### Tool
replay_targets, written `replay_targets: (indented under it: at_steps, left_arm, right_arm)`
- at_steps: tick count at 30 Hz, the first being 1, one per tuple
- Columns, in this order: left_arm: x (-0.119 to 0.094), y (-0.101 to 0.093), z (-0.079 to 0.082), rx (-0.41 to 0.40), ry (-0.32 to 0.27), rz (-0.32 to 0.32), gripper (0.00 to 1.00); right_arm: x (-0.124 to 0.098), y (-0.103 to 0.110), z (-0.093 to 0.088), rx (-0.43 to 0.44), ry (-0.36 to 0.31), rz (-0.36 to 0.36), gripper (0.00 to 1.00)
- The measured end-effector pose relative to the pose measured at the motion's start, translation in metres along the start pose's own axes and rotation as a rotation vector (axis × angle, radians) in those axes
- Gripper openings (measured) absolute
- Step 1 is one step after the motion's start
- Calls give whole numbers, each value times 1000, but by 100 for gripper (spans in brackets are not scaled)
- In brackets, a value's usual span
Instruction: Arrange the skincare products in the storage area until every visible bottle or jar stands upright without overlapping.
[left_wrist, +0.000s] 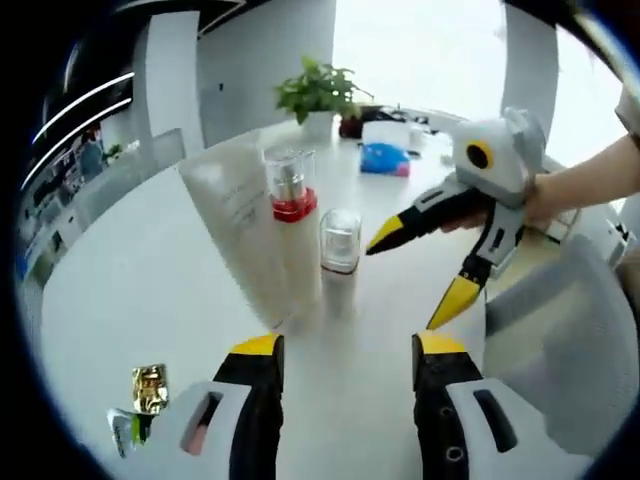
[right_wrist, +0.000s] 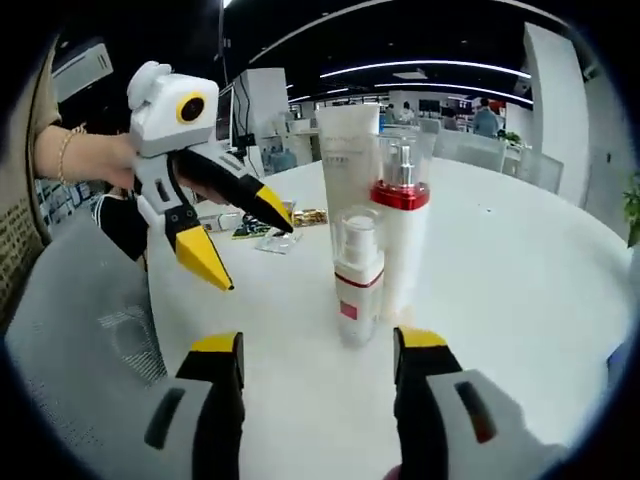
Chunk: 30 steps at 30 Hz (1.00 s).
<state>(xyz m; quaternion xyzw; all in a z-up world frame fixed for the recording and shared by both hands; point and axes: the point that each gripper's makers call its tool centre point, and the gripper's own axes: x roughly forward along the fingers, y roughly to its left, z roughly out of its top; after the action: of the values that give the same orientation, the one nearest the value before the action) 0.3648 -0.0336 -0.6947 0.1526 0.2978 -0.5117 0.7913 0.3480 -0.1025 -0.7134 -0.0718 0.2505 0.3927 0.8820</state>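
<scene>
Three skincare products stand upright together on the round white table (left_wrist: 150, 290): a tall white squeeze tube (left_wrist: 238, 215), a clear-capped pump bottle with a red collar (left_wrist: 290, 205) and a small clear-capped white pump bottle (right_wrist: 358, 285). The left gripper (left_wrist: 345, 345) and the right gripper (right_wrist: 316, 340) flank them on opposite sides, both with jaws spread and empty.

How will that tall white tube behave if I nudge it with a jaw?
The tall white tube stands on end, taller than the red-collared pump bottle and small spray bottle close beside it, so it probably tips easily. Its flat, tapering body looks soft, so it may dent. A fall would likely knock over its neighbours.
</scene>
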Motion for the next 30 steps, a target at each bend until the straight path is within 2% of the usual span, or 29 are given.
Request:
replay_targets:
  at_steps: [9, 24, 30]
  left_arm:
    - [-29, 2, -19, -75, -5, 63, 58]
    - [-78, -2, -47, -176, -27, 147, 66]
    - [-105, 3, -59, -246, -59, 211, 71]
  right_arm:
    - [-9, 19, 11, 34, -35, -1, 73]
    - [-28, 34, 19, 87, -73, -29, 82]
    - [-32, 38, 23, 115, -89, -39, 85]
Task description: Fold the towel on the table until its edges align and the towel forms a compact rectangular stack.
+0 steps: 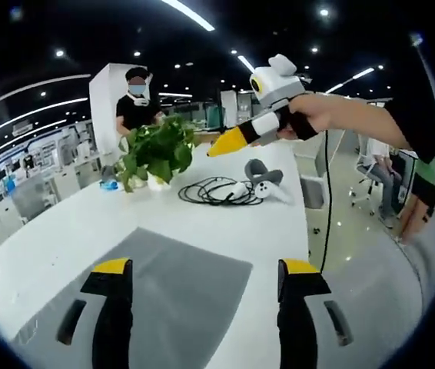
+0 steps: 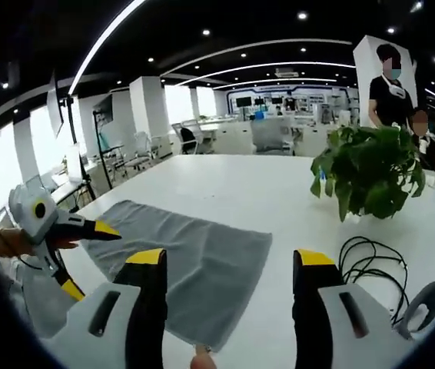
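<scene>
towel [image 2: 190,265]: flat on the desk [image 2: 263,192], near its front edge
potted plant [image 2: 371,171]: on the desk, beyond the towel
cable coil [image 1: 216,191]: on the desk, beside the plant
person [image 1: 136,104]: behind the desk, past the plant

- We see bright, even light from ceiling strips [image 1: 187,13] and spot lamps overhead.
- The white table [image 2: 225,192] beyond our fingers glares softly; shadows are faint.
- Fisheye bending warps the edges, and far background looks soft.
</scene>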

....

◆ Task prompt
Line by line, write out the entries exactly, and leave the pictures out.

◆ Answer to the exercise
### Tool
replay_targets, written `replay_targets: (indented under it: at_steps, left_arm, right_arm)`
- at_steps: tick count at 30 Hz, the first being 1, one per tuple
- Columns, in this order: left_arm: x (-0.119 to 0.094), y (-0.101 to 0.093), z (-0.079 to 0.082), rx (-0.41 to 0.40), ry (-0.32 to 0.27), rz (-0.32 to 0.32), gripper (0.00 to 1.00); right_arm: x (-0.124 to 0.098), y (-0.103 to 0.110), z (-0.093 to 0.088), rx (-0.43 to 0.44), ry (-0.36 to 0.31), rz (-0.36 to 0.36), gripper (0.00 to 1.00)
- The measured end-effector pose relative to the pose measured at the motion's start, translation in metres along the start pose's own axes and rotation as a rotation vector (axis × angle, radians) in those axes
- Gripper openings (measured) absolute
- Step 1 is one step after the motion's start
- Calls give whole numbers, each value times 1000, but by 100 for gripper (spans in brackets are not scaled)
- In brackets, a value's usual span
Instruction: Arrange the skincare products in the storage area until every visible bottle or jar stands upright without overlapping.
[left_wrist, +0.000s] 
[right_wrist, +0.000s] 
Chunk: 30 steps at 30 Hz (1.00 s).
<state>(xyz m; quaternion xyzw; all in a z-up world frame fixed for the recording and shared by both hands; point and axes: the point that each gripper's makers call its tool centre point, and the gripper's own axes: x roughly forward along the fingers, y roughly to its left, z roughly out of its top; after the action: of the values that give the same orientation, the one nearest the value before the action) 0.3648 -0.0336 -0.6947 0.1526 0.2978 -0.5117 0.7913 0.3480 -0.1025 -0.7134 -0.0718 0.2505 0.3927 0.8820</state>
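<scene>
Three skincare products stand upright together on the round white table (left_wrist: 150, 290): a tall white squeeze tube (left_wrist: 238, 215), a clear-capped pump bottle with a red collar (left_wrist: 290, 205) and a small clear-capped white pump bottle (right_wrist: 358, 285). The left gripper (left_wrist: 345, 345) and the right gripper (right_wrist: 316, 340) flank them on opposite sides, both with jaws spread and empty.

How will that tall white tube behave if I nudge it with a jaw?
The tall white tube stands on end, taller than the red-collared pump bottle and small spray bottle close beside it, so it probably tips easily. Its flat, tapering body looks soft, so it may dent. A fall would likely knock over its neighbours.
</scene>
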Motion for the next 30 steps, a target at each bend until the straight path is within 2% of the usual span, or 29 are given.
Request:
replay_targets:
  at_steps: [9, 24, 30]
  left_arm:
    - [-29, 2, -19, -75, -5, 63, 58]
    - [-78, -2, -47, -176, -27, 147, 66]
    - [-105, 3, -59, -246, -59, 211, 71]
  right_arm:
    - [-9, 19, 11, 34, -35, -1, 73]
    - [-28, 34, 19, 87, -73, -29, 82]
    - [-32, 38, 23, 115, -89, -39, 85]
Task description: Fold the towel on the table until its edges align and the towel forms a compact rectangular stack.
+0 steps: 
+0 steps: 
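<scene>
towel [image 2: 190,265]: flat on the desk [image 2: 263,192], near its front edge
potted plant [image 2: 371,171]: on the desk, beyond the towel
cable coil [image 1: 216,191]: on the desk, beside the plant
person [image 1: 136,104]: behind the desk, past the plant

- We see bright, even light from ceiling strips [image 1: 187,13] and spot lamps overhead.
- The white table [image 2: 225,192] beyond our fingers glares softly; shadows are faint.
- Fisheye bending warps the edges, and far background looks soft.
</scene>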

Nothing remains to be added to the exercise.